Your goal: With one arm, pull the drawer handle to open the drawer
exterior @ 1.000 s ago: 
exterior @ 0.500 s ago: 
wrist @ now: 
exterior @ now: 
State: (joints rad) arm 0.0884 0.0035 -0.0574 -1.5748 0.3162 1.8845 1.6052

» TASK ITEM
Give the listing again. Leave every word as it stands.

» OUTPUT BELOW
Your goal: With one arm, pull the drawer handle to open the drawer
exterior @ 1.000 s ago: 
exterior @ 0.500 s ago: 
wrist @ now: 
exterior @ now: 
State: (joints rad) arm 0.0884 0.0035 -0.0574 -1.5748 0.3162 1.8845 1.6052

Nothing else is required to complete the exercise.